# Aim of the task
Return the data that follows exactly. Include every line.

-=-=-

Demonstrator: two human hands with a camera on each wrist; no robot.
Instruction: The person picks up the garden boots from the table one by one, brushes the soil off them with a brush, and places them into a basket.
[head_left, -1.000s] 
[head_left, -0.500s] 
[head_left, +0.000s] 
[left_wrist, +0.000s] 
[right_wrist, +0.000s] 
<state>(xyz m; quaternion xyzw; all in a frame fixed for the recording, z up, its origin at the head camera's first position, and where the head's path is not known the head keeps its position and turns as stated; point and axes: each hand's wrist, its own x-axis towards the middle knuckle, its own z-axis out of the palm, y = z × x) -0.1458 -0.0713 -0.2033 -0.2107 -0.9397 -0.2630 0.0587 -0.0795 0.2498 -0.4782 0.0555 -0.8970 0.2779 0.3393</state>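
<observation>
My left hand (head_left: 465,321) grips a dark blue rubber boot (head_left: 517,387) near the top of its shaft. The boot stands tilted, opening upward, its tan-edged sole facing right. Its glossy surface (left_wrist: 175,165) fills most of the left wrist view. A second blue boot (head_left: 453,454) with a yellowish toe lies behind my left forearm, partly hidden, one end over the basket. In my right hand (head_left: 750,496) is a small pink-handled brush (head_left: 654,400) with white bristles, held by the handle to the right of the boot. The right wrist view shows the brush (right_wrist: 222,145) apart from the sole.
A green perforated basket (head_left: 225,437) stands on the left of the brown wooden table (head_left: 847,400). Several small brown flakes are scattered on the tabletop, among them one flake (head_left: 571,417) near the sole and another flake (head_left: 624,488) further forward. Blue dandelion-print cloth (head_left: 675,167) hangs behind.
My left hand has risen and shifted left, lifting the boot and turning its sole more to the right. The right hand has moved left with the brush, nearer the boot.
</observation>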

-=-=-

# Exercise solution
Demonstrator: two human hands with a camera on each wrist; no robot.
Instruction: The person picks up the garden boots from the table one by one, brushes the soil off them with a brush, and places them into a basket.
[head_left, -1.000s] 
[head_left, -0.500s] 
[head_left, +0.000s] 
[left_wrist, +0.000s] 
[right_wrist, +0.000s] 
<state>(xyz m; quaternion xyzw; all in a frame fixed for the recording, z up, its origin at the head camera's first position, and where the head's path is not known the head keeps its position and turns as stated; point and axes: each hand's wrist, its own x-axis towards the middle knuckle, its own z-axis out of the palm, y = z × x) -0.1458 -0.0713 -0.2033 -0.2107 -0.9397 -0.2630 0.0587 -0.0795 0.2498 -0.4782 0.0555 -0.8970 0.2779 0.3393</state>
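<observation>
My left hand (head_left: 465,321) grips a dark blue rubber boot (head_left: 517,387) near the top of its shaft. The boot stands tilted, opening upward, its tan-edged sole facing right. Its glossy surface (left_wrist: 175,165) fills most of the left wrist view. A second blue boot (head_left: 453,454) with a yellowish toe lies behind my left forearm, partly hidden, one end over the basket. In my right hand (head_left: 750,496) is a small pink-handled brush (head_left: 654,400) with white bristles, held by the handle to the right of the boot. The right wrist view shows the brush (right_wrist: 222,145) apart from the sole.
A green perforated basket (head_left: 225,437) stands on the left of the brown wooden table (head_left: 847,400). Several small brown flakes are scattered on the tabletop, among them one flake (head_left: 571,417) near the sole and another flake (head_left: 624,488) further forward. Blue dandelion-print cloth (head_left: 675,167) hangs behind.
My left hand has risen and shifted left, lifting the boot and turning its sole more to the right. The right hand has moved left with the brush, nearer the boot.
</observation>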

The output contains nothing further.